§ Exercise objective
Should any entry include an image, skip the image and copy the entry exactly.

···

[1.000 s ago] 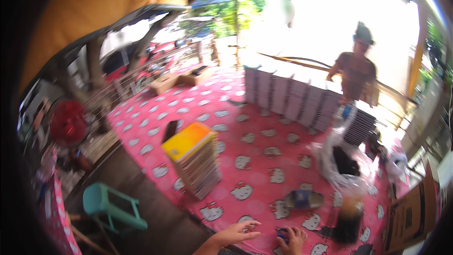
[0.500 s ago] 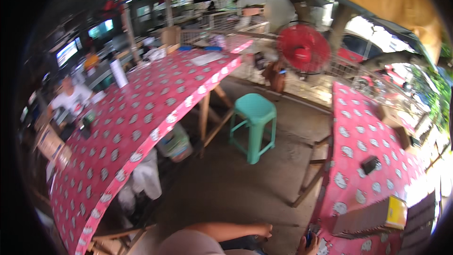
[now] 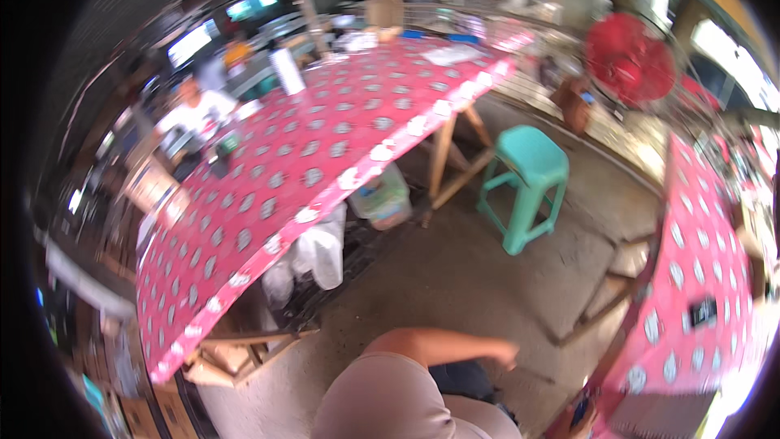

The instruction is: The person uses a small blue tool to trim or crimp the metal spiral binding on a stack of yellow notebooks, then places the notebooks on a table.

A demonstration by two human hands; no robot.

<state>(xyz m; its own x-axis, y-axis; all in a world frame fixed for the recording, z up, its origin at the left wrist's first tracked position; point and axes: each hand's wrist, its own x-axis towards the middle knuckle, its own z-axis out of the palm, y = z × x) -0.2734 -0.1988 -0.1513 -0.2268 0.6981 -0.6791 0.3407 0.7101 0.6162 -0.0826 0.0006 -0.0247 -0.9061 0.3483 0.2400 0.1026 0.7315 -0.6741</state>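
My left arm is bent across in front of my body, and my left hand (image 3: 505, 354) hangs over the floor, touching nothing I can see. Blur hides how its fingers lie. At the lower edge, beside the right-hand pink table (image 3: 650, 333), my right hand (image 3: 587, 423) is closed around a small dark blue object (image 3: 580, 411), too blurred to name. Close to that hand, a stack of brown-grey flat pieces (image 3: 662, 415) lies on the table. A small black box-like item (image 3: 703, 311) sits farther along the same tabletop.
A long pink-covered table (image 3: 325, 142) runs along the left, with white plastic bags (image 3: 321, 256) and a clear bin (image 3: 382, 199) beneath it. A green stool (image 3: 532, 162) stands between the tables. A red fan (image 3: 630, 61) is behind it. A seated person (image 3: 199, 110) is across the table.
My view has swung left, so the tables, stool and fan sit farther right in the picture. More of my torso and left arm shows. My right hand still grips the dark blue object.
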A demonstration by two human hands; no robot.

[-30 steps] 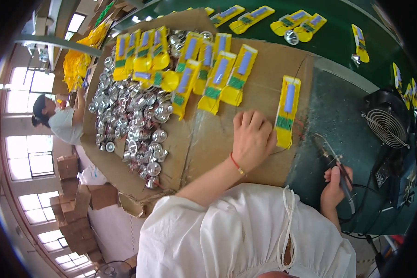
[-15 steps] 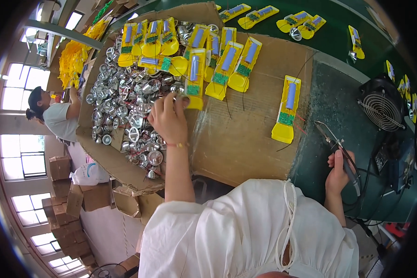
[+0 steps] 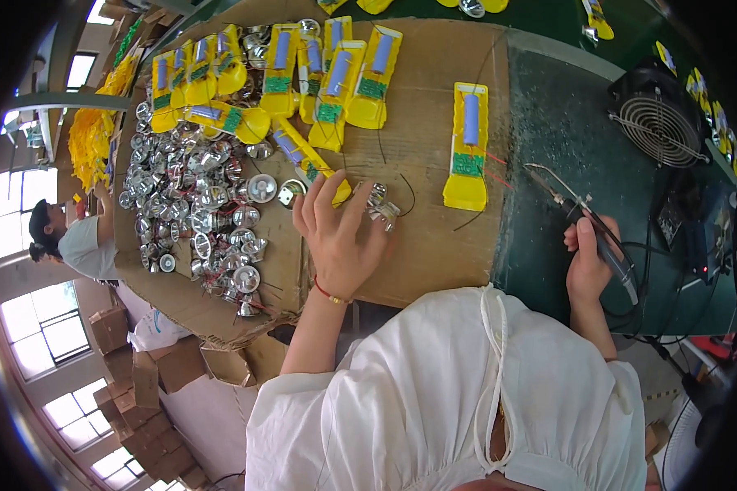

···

§ Finished exercise
[1.000 s ago] 
[0.500 s ago] 
[now] 

The instruction is: The person uses a small blue tool to trim or crimp the metal spiral binding on a stack of yellow notebooks, then places the notebooks on a table.

A demonstration by two human hands; no robot.

<state>(xyz m; its own x-axis, y-axis; all in a world frame fixed for the recording, z up, its origin at the left wrist's first tracked position; point and axes: each hand's wrist, its own x-axis towards the middle knuckle, its own z-axis out of the palm, y = z × x) -0.2734 -0.1988 -0.1513 -0.2268 0.6981 -0.6791 0.3407 0.7101 0.6162 -0.0826 0.0006 -0.0247 -0.9061 0.3483 0.2400 0.1026 0.7315 -0.6741</state>
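My left arm is bent across in front of my body, and my left hand (image 3: 505, 354) hangs over the floor, touching nothing I can see. Blur hides how its fingers lie. At the lower edge, beside the right-hand pink table (image 3: 650, 333), my right hand (image 3: 587, 423) is closed around a small dark blue object (image 3: 580, 411), too blurred to name. Close to that hand, a stack of brown-grey flat pieces (image 3: 662, 415) lies on the table. A small black box-like item (image 3: 703, 311) sits farther along the same tabletop.
A long pink-covered table (image 3: 325, 142) runs along the left, with white plastic bags (image 3: 321, 256) and a clear bin (image 3: 382, 199) beneath it. A green stool (image 3: 532, 162) stands between the tables. A red fan (image 3: 630, 61) is behind it. A seated person (image 3: 199, 110) is across the table.
My view has swung left, so the tables, stool and fan sit farther right in the picture. More of my torso and left arm shows. My right hand still grips the dark blue object.
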A demonstration by two human hands; no robot.

[-30 steps] 
[-15 steps] 
[+0 steps] 

This answer requires nothing more.